* [BRIEF] Print the data exactly as written, but leave out each picture.
* * * *
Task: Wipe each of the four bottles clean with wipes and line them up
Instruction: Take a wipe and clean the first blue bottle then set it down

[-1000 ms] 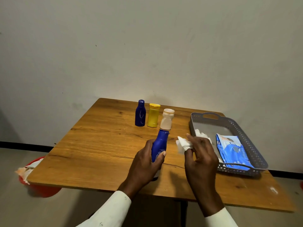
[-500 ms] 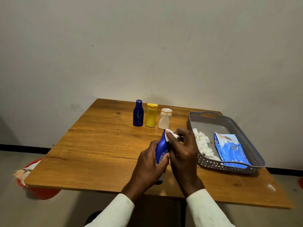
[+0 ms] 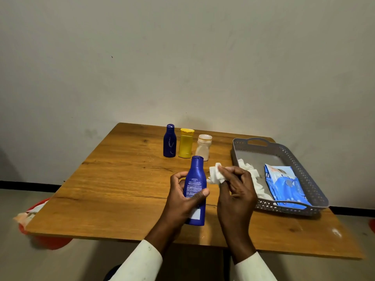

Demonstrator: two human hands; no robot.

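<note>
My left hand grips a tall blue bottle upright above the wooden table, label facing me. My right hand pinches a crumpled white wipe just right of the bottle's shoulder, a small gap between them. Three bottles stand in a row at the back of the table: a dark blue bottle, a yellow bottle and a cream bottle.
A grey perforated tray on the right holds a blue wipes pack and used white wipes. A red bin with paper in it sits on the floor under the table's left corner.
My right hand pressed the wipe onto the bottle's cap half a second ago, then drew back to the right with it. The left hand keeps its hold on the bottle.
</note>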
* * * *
* [ANSWER AREA]
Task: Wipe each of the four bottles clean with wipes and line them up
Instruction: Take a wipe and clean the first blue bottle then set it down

[-1000 ms] 
[-500 ms] 
[+0 ms] 

Demonstrator: two human hands; no robot.

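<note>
My left hand grips a tall blue bottle upright above the wooden table, label facing me. My right hand pinches a crumpled white wipe just right of the bottle's shoulder, a small gap between them. Three bottles stand in a row at the back of the table: a dark blue bottle, a yellow bottle and a cream bottle.
A grey perforated tray on the right holds a blue wipes pack and used white wipes. A red bin with paper in it sits on the floor under the table's left corner.
My right hand pressed the wipe onto the bottle's cap half a second ago, then drew back to the right with it. The left hand keeps its hold on the bottle.
</note>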

The given answer completes the exercise.